## Data section
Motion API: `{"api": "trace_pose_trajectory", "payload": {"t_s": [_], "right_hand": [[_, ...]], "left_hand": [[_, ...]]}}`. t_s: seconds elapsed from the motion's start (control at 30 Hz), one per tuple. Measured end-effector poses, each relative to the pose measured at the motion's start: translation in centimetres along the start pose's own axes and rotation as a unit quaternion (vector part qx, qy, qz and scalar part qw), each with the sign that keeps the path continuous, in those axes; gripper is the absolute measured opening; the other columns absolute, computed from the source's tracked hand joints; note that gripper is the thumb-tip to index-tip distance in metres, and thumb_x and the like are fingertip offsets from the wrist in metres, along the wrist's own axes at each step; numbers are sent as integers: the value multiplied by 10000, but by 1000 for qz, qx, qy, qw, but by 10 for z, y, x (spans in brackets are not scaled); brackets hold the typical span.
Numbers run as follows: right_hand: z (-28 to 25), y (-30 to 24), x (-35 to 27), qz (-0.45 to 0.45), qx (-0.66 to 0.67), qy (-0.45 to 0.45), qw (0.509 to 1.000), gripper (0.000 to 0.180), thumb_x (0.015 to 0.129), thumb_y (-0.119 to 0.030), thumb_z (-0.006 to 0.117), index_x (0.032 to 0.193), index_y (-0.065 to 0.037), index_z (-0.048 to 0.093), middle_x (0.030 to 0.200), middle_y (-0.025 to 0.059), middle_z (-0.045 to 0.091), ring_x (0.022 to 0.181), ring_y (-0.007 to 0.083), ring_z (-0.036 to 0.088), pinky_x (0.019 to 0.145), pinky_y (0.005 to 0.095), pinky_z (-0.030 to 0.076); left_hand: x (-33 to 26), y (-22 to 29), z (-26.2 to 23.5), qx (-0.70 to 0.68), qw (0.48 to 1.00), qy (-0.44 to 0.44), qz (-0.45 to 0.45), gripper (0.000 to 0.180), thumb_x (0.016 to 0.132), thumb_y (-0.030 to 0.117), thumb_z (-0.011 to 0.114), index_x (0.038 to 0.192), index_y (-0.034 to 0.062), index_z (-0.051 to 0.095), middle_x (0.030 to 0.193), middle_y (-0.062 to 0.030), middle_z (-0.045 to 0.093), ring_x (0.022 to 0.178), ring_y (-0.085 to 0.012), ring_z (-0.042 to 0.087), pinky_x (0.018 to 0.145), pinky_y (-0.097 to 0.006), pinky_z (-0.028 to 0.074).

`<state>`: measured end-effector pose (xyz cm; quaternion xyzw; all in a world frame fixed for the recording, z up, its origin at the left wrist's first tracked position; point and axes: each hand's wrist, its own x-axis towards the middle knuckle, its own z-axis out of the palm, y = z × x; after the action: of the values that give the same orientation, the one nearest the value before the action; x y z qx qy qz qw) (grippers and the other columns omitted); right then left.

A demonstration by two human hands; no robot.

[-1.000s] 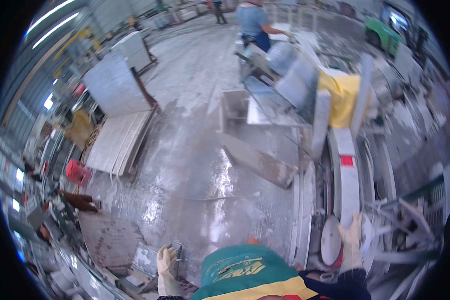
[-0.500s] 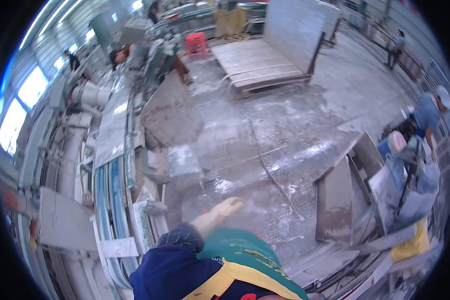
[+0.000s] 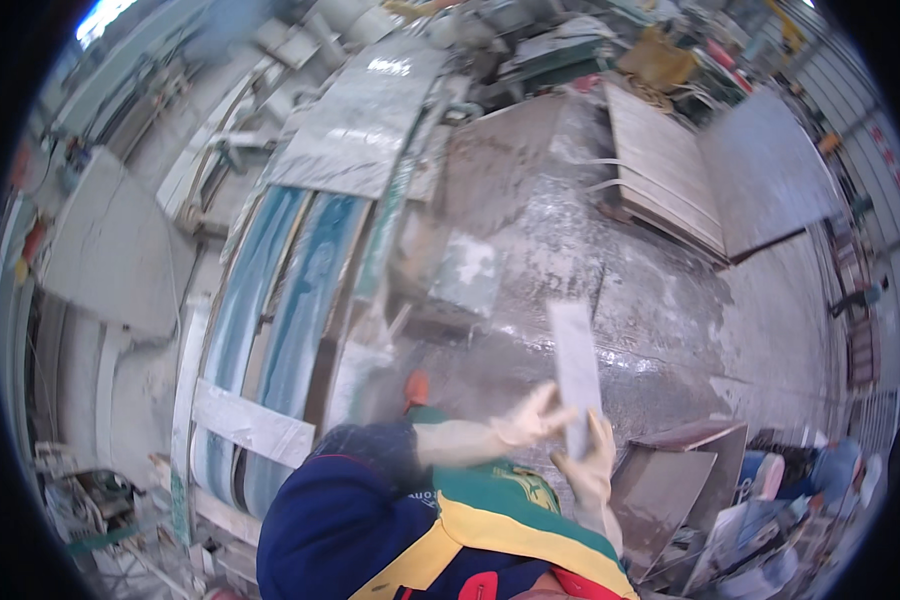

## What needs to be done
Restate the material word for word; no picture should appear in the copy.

## Output below
Motion API: `{"api": "trace_pose_trajectory", "payload": {"t_s": [_], "right_hand": [[_, ...]], "left_hand": [[_, ...]]}}`. t_s: seconds elapsed from the motion's start (control at 30 Hz), one per tuple. Measured end-effector poses, each relative to the pose measured at the motion's start: translation in centimetres along the start pose's own axes and rotation as a unit quaternion (vector part qx, qy, qz and scalar part qw), each with the sign that keeps the path continuous, in those axes; gripper is the absolute measured opening; the other columns absolute, computed from the source's tracked hand joints; note that gripper is the thumb-tip to index-tip distance in metres, and thumb_x and the like are fingertip offsets from the wrist in metres, along the wrist's own axes at each step; numbers are sent as integers: the value multiplied by 10000, but by 1000 for qz, qx, qy, qw, but by 10 for z, y, x (spans in brackets are not scaled); brackets hold the typical span.
Numbers run as follows: right_hand: z (-28 to 25), y (-30 to 24), x (-35 to 27), qz (-0.45 to 0.45), qx (-0.66 to 0.67), qy (-0.45 to 0.45), qw (0.509 to 1.000), gripper (0.000 to 0.180), thumb_x (0.015 to 0.129), thumb_y (-0.119 to 0.030), thumb_z (-0.006 to 0.117), index_x (0.032 to 0.193), index_y (-0.065 to 0.037), index_z (-0.048 to 0.093), middle_x (0.030 to 0.200), middle_y (-0.025 to 0.059), middle_z (-0.045 to 0.091), ring_x (0.022 to 0.181), ring_y (-0.007 to 0.083), ring_z (-0.036 to 0.088), pinky_x (0.019 to 0.145), pinky_y (0.005 to 0.095), pinky_z (-0.030 to 0.076); left_hand: x (-33 to 26), y (-22 to 29), z (-26.2 to 23.5), qx (-0.70 to 0.68), qw (0.48 to 1.00), qy (-0.44 to 0.44), qz (-0.45 to 0.45), gripper (0.000 to 0.180), thumb_x (0.016 to 0.132), thumb_y (-0.030 to 0.117), thumb_z (-0.011 to 0.114), index_x (0.038 to 0.192), index_y (-0.034 to 0.062), index_z (-0.051 to 0.095), middle_x (0.030 to 0.193), middle_y (-0.062 to 0.030), middle_z (-0.045 to 0.093), ring_x (0.022 to 0.178), ring_y (-0.085 to 0.012), ring_z (-0.042 to 0.087), pinky_x (0.018 to 0.145), pinky_y (-0.097 to 0.006), pinky_z (-0.028 to 0.074).

`<state>`: measured end-effector pose (xyz cm; quaternion xyzw; all in a world frame fixed for the recording, z up, its origin at the left wrist's first tracked position; point and axes: each hand's wrist, its own x-axis towards the middle knuckle, its own z-axis out of the palm, y = z × x; after the action: of the values that give the same orientation, the one nearest the value before the action; x y z qx qy qz qw) (grippers and the other columns omitted); right then left.

A demonstration by two human hands; no robot.

[-1.000s] 
[-0.500s] 
[+0.000s] 

The response is complete as it stands.